▸ **Prompt**
Once you have read the data below, write it all out exactly.

====

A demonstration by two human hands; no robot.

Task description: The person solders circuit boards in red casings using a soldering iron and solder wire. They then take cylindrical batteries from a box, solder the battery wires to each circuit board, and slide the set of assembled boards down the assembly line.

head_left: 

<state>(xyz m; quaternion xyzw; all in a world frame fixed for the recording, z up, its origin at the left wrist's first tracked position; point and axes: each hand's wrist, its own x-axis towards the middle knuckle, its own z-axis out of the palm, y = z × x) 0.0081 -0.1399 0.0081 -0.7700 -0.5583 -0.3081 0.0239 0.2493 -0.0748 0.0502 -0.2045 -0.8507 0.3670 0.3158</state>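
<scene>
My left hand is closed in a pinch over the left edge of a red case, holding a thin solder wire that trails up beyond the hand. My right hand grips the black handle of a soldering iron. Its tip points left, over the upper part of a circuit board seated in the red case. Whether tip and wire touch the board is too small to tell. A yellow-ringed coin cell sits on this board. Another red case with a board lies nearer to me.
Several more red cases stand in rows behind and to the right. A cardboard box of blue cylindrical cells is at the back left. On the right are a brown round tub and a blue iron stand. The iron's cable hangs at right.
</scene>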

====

▸ **Written solution**
A demonstration by two human hands; no robot.

Task description: The person solders circuit boards in red casings using a soldering iron and solder wire. They then take cylindrical batteries from a box, solder the battery wires to each circuit board, and slide the set of assembled boards down the assembly line.

head_left: 

<state>(xyz m; quaternion xyzw; all in a world frame fixed for the recording, z up, its origin at the left wrist's first tracked position; point and axes: each hand's wrist, its own x-axis towards the middle knuckle, its own z-axis out of the palm, y = z × x) 0.0081 -0.1399 0.0081 -0.7700 -0.5583 -0.3081 0.0239 0.2493 -0.0748 0.0502 -0.2045 -0.8507 0.3670 0.3158</state>
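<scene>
My left hand is closed in a pinch over the left edge of a red case, holding a thin solder wire that trails up beyond the hand. My right hand grips the black handle of a soldering iron. Its tip points left, over the upper part of a circuit board seated in the red case. Whether tip and wire touch the board is too small to tell. A yellow-ringed coin cell sits on this board. Another red case with a board lies nearer to me.
Several more red cases stand in rows behind and to the right. A cardboard box of blue cylindrical cells is at the back left. On the right are a brown round tub and a blue iron stand. The iron's cable hangs at right.
</scene>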

The answer requires nothing further.